Which lines have the string "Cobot"? Copy all of them from the entries below.
**** DATA TO EXAMINE ****
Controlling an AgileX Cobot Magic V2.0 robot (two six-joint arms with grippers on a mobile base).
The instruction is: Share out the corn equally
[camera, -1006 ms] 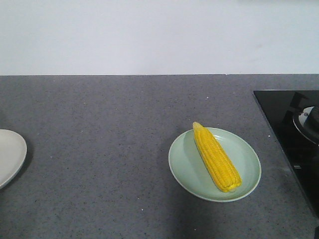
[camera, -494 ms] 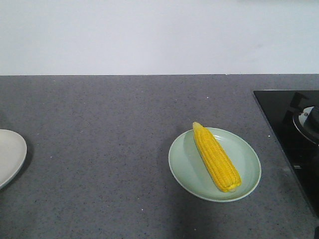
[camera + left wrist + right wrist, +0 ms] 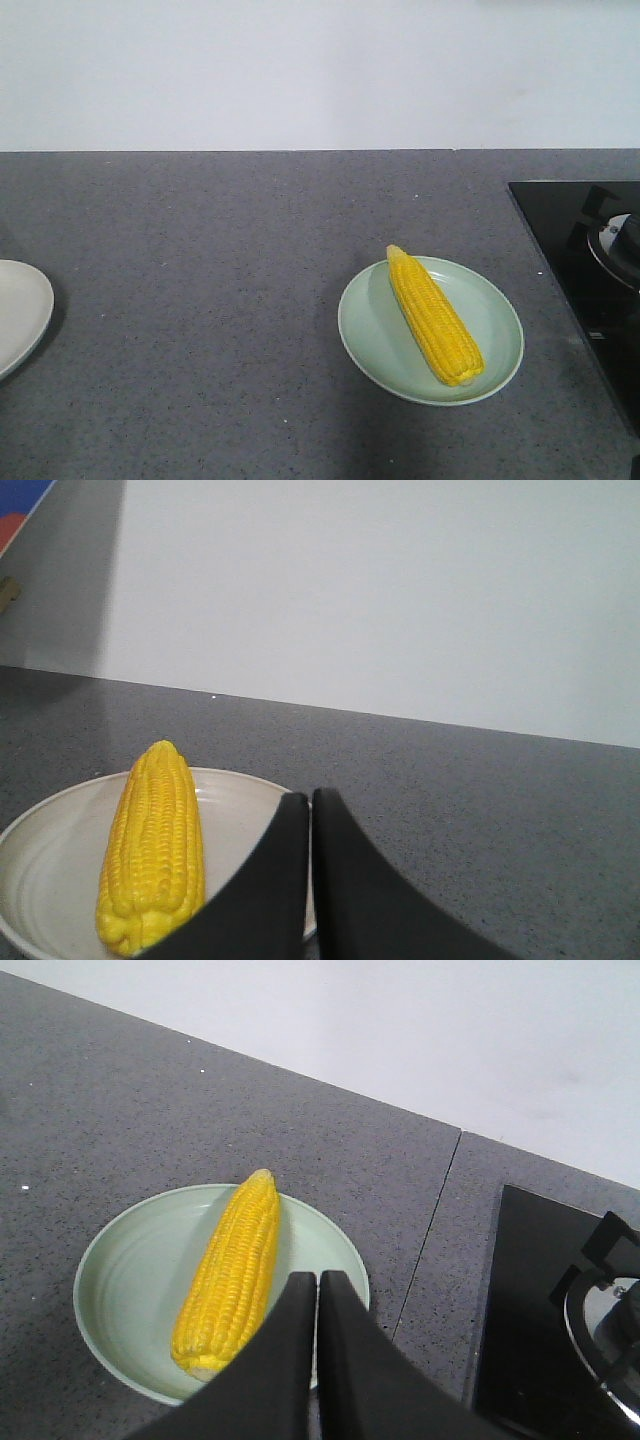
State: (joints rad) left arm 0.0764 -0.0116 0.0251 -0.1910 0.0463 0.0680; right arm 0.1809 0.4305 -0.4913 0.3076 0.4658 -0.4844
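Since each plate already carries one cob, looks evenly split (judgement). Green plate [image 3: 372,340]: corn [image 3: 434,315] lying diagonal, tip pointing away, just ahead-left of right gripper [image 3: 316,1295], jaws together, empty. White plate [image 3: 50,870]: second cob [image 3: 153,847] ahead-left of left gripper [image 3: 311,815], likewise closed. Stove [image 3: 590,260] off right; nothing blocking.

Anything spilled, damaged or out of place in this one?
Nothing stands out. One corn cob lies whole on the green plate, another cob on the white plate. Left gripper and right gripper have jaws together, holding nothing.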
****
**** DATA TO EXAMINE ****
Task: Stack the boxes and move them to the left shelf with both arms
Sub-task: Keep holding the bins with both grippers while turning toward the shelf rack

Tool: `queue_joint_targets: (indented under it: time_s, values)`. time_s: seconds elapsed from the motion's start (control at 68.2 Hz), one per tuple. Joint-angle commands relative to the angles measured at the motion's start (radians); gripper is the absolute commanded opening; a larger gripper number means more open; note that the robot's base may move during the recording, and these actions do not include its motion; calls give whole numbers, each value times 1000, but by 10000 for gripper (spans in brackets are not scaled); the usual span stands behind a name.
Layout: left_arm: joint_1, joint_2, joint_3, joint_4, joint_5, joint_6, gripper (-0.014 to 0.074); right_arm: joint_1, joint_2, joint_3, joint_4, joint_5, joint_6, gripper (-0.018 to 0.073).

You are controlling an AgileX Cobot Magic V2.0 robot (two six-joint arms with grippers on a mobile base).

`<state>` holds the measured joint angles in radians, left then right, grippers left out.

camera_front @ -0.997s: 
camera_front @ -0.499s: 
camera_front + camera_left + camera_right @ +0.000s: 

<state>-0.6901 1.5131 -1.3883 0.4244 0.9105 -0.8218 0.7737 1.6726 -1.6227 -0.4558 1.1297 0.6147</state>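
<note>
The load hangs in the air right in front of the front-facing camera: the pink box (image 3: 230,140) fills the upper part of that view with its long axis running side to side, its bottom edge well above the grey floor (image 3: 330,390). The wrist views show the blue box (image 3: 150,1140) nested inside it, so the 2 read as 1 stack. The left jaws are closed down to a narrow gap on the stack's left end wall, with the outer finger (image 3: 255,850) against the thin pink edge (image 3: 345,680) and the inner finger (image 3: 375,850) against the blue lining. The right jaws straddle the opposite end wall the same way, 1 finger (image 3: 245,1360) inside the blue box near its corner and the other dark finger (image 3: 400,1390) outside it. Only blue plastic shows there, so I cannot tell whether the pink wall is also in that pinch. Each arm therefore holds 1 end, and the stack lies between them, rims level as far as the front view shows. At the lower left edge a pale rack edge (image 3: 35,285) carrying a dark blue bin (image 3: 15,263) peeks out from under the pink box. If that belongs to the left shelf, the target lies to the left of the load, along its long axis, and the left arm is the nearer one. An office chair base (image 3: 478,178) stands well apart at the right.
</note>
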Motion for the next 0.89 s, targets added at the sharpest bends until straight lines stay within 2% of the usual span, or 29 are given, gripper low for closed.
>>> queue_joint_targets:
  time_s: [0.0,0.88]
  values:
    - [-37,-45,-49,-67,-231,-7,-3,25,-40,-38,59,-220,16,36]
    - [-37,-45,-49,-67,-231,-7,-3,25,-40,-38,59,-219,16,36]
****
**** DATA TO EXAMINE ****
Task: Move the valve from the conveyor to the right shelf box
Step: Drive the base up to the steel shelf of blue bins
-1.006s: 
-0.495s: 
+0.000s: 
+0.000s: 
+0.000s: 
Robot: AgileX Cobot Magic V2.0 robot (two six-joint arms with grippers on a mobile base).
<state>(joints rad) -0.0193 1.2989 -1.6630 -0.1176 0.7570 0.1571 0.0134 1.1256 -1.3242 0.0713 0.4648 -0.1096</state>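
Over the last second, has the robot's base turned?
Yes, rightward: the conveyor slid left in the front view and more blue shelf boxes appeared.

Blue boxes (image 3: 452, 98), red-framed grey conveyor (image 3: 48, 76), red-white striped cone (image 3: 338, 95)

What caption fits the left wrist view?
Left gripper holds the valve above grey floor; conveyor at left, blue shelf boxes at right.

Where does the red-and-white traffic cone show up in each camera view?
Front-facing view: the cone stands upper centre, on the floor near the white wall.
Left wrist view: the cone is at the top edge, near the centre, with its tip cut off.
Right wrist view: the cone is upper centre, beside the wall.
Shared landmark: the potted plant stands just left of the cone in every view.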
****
OUTPUT.
Controlling an AgileX Cobot Magic V2.0 robot (two six-joint arms with grippers on a mobile base).
You are controlling an AgileX Cobot Magic V2.0 robot (two six-joint arms with grippers on a mobile base).
Robot: AgileX Cobot Magic V2.0 robot (two six-joint arms with grippers on a mobile base).

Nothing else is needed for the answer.